## ACTION ITEM
Everything in the listing below except the pictures should be reproduced exactly.

-- -- --

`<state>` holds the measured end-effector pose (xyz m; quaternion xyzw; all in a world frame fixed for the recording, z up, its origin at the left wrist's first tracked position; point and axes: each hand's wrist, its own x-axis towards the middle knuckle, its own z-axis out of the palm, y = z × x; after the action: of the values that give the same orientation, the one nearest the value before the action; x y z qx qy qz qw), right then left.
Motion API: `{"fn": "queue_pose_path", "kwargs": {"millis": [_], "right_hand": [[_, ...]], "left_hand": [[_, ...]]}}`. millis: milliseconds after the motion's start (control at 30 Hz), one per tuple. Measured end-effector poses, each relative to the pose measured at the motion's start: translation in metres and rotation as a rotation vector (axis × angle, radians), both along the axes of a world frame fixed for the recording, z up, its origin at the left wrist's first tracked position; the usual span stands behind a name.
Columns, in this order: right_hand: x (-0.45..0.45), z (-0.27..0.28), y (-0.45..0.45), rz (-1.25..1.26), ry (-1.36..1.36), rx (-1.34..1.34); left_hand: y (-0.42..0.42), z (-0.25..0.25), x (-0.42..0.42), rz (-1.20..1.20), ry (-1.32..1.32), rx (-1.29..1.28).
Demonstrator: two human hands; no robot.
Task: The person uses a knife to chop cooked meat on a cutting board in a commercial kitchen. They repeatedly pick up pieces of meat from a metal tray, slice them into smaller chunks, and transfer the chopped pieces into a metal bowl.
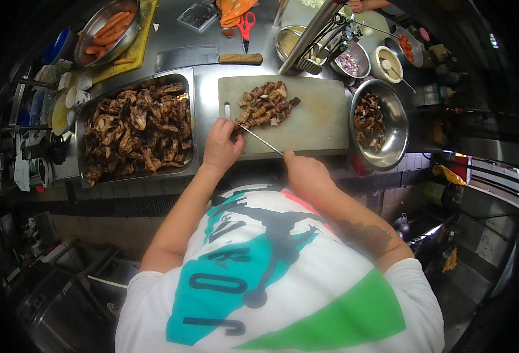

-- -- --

## PROBLEM SOLUTION
`<state>` holds the measured end-effector pose (xyz m; quaternion xyzw; all in a world frame fixed for the recording, z up, its origin at the left wrist's first tracked position; point and axes: each hand's wrist, its own x-axis towards the middle knuckle, its own z-axis out of the palm, y = z × x; after the action: of the values that give the same orientation, the one nearest the value before the action; x y z qx qy qz qw), right then left.
Motion API: `{"fn": "queue_pose_path", "kwargs": {"millis": [_], "right_hand": [[_, ...]], "left_hand": [[_, ...]]}}`. millis: milliseconds after the motion's start (control at 30 Hz), one per tuple. Measured end-effector poses, each relative to the pose measured at the motion's start: translation in metres and rotation as a rotation vector (axis × angle, radians), both along the axes of a world frame fixed for the recording, z up, its origin at the left wrist's first tracked position; the usual span stands behind a name.
Columns, in this order: right_hand: x (-0.45..0.45), z (-0.27..0.28), y (-0.45..0.45), rz (-1.25..1.26), ry (-1.36..1.36), rx (-1.34..1.34); left_hand: y (-0.42..0.42), z (-0.25..0.25), x (-0.42..0.42), rz (-1.20..1.20), ry (-1.32..1.32), rx (-1.29..1.28).
Demonstrator: two human hands; no robot.
Task: The person uses a knife to chop cooked meat on a cutting board in a commercial kitchen. They repeatedly pick up pieces of meat from a metal tray, slice them into smaller chunks, and transfer the chopped pieces into a metal bowl.

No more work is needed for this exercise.